◆ REQUIREMENT
Return exactly and only these lines: the first of the listing through the one containing "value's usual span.".
────
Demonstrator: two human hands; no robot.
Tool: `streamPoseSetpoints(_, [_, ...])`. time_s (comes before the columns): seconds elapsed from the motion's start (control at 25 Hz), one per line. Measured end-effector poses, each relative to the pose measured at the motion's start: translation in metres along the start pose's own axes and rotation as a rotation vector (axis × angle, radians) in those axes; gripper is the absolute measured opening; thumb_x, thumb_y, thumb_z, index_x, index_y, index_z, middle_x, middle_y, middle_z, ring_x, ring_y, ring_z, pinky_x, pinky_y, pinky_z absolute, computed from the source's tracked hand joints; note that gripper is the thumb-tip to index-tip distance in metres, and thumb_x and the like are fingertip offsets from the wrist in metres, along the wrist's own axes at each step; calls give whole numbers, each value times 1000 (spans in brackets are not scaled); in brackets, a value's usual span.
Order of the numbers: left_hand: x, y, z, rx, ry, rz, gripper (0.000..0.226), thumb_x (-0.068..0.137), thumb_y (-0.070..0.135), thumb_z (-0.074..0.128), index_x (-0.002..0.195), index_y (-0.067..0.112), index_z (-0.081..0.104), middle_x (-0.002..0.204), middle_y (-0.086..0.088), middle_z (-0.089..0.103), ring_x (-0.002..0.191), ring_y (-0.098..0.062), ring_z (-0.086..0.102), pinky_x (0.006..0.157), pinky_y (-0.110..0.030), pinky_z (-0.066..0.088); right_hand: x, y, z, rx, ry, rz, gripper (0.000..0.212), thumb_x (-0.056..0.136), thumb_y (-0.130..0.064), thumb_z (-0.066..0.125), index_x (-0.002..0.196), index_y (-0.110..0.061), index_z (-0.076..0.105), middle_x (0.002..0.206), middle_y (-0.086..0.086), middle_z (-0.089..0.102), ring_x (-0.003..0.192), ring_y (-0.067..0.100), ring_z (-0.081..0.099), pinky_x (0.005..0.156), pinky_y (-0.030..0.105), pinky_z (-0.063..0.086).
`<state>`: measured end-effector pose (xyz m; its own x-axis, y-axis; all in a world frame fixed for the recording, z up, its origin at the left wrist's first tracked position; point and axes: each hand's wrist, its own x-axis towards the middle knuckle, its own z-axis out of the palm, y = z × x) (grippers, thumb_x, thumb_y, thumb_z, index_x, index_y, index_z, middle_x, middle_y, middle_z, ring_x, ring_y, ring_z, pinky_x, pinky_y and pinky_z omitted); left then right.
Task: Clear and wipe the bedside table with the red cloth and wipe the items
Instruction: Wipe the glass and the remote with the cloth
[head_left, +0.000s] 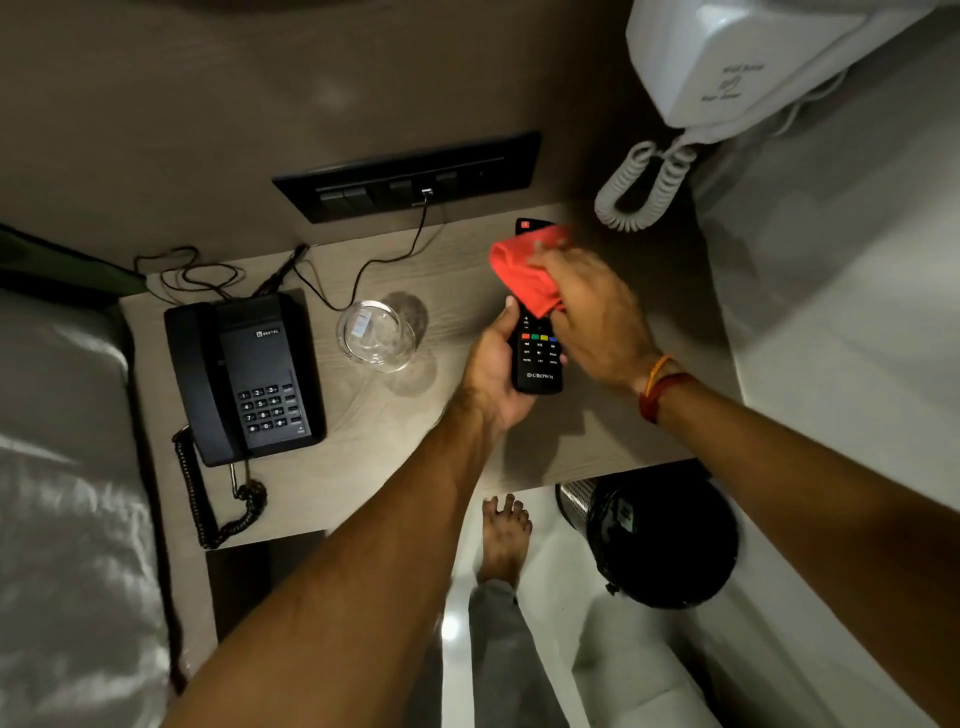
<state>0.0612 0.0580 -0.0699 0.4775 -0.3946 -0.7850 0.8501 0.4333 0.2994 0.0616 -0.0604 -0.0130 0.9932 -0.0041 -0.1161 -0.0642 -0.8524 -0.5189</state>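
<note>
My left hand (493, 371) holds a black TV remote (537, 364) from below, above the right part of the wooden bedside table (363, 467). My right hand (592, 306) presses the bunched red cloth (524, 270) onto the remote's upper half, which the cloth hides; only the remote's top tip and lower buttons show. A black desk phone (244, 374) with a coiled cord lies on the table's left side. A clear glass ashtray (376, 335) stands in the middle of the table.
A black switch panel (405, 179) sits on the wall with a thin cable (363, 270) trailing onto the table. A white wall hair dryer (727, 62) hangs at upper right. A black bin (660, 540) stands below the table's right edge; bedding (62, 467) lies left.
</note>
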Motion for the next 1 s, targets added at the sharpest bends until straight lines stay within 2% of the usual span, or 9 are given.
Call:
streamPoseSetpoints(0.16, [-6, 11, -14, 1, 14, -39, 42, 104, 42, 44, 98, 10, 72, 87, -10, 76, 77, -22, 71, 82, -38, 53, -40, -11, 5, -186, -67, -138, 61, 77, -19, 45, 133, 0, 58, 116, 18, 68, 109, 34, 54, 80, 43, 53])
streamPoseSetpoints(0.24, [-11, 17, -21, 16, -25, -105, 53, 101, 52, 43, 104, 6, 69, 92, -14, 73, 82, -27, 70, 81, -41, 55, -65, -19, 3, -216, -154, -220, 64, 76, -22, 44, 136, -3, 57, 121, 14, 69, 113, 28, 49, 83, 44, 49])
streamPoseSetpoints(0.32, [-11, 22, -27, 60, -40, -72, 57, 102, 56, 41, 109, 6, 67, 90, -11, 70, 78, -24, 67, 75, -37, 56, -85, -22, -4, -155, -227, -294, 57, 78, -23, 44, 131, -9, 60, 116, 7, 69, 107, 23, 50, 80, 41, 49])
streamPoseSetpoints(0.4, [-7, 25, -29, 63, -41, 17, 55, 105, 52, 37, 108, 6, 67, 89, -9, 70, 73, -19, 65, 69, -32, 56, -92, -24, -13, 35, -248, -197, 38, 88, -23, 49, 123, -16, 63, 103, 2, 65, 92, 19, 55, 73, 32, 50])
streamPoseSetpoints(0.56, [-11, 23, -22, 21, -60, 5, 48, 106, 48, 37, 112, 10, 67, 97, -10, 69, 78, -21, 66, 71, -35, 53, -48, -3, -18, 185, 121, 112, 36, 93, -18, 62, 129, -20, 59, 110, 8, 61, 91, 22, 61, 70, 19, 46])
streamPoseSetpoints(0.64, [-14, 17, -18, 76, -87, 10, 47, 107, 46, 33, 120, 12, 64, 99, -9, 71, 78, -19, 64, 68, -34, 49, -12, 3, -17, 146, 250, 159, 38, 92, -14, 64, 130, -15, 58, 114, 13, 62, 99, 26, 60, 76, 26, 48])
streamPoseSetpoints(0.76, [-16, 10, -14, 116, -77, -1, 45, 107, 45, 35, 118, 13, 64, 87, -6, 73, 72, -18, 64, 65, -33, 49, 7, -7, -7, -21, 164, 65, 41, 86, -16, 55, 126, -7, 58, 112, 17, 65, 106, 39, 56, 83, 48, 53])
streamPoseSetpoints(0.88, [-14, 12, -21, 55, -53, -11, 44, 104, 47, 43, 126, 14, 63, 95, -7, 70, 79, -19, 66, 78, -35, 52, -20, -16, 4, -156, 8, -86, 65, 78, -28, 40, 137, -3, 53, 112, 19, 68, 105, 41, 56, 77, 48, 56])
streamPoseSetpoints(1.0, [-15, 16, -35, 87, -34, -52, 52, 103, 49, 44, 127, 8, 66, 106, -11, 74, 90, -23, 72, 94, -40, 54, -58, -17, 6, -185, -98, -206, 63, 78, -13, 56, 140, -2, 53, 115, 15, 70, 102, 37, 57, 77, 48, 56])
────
◆ RESULT OF THE EXERCISE
Demonstrator: two human hands; no robot.
Tool: `streamPoseSetpoints(_, [_, ...])`. time_s (comes before the columns): seconds elapsed from the motion's start (control at 25 Hz), one per line. Measured end-effector poses, each relative to the pose measured at the motion's start: translation in metres along the start pose's own axes and rotation as a rotation vector (axis × angle, radians) in those axes; gripper is the absolute measured opening; thumb_x, thumb_y, thumb_z, index_x, index_y, index_z, middle_x, middle_y, middle_z, ring_x, ring_y, ring_z, pinky_x, pinky_y, pinky_z absolute, computed from the source's tracked hand joints; note that gripper is the thumb-tip to index-tip distance in metres, and thumb_x and the like are fingertip offsets from the wrist in metres, along the wrist's own axes at each step; calls give whole numbers, each value times 1000 (spans in brackets are not scaled); in brackets, a value's usual span.

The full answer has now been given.